■ **Your assignment**:
Once you find the line containing "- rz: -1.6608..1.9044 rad" in the data below, copy it and each following line exactly, up to and including the line containing "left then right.", and nothing else.

■ **Data listing**:
• • •
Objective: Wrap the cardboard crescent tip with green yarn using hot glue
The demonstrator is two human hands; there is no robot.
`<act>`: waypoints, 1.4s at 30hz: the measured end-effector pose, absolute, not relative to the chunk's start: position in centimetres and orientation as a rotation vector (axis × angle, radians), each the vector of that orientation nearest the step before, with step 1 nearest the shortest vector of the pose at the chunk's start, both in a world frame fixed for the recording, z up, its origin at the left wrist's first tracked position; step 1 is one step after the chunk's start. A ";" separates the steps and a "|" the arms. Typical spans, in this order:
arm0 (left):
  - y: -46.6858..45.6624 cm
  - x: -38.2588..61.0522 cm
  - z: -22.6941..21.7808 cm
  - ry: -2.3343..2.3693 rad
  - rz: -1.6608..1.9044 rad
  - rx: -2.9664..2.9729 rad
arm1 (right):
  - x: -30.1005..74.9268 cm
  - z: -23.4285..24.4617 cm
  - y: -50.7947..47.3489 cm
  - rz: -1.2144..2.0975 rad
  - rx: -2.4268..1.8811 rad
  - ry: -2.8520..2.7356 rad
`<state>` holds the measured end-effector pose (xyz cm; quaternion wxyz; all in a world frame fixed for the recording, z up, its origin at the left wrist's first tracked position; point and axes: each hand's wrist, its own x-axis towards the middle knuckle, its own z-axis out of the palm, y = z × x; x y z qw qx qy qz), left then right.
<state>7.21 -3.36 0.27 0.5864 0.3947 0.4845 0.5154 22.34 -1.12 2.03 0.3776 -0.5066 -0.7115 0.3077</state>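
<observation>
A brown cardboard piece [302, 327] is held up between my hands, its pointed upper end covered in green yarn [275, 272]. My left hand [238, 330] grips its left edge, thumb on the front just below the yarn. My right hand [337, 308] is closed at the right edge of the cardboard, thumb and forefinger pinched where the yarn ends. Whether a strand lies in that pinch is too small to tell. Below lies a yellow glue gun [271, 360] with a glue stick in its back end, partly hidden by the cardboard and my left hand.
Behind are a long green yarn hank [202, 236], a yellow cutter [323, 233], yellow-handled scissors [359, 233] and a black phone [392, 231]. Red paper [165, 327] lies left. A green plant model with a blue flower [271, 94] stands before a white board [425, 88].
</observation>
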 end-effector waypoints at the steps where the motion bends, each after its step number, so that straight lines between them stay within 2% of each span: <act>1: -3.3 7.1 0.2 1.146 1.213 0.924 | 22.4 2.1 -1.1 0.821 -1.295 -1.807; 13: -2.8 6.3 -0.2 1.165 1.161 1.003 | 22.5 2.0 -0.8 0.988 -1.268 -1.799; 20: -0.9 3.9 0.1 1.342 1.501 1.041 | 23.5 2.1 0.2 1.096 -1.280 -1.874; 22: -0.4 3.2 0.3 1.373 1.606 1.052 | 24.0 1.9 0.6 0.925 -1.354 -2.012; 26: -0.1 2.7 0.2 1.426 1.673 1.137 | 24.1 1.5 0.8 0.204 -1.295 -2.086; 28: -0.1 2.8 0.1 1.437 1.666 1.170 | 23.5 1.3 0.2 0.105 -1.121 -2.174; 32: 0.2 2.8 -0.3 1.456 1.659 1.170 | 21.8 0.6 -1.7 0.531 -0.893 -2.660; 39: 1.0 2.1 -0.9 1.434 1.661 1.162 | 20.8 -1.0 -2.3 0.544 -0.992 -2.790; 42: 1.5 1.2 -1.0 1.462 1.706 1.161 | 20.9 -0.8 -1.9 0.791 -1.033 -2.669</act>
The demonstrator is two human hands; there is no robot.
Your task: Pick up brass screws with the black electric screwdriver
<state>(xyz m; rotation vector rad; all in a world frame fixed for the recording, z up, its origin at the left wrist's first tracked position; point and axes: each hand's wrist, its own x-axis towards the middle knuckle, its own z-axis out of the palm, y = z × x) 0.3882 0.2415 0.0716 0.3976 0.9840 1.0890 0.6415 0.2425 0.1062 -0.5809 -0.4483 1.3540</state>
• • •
■ **Answer**:
  - rz: -1.6608..1.9044 rad
  - rx: -2.9664..2.9729 rad
arm1 (right):
  - x: -30.1005..74.9268 cm
  - z: -23.4285..24.4617 cm
  - y: -50.7947..47.3489 cm
  - rz: -1.2144..2.0975 rad
  - rx: -2.4268..1.8811 rad
  - ry: -2.8520..2.7356 rad
`<state>` holds the measured end-effector pose (xyz cm; quaternion wxyz; all in a world frame fixed for the recording, z up, its origin at the left wrist's first tracked position; point and axes: each hand's wrist, its own x-axis towards the middle knuckle, its own z-axis out of the palm, y = z × x; x y z qw qx qy qz), left then right.

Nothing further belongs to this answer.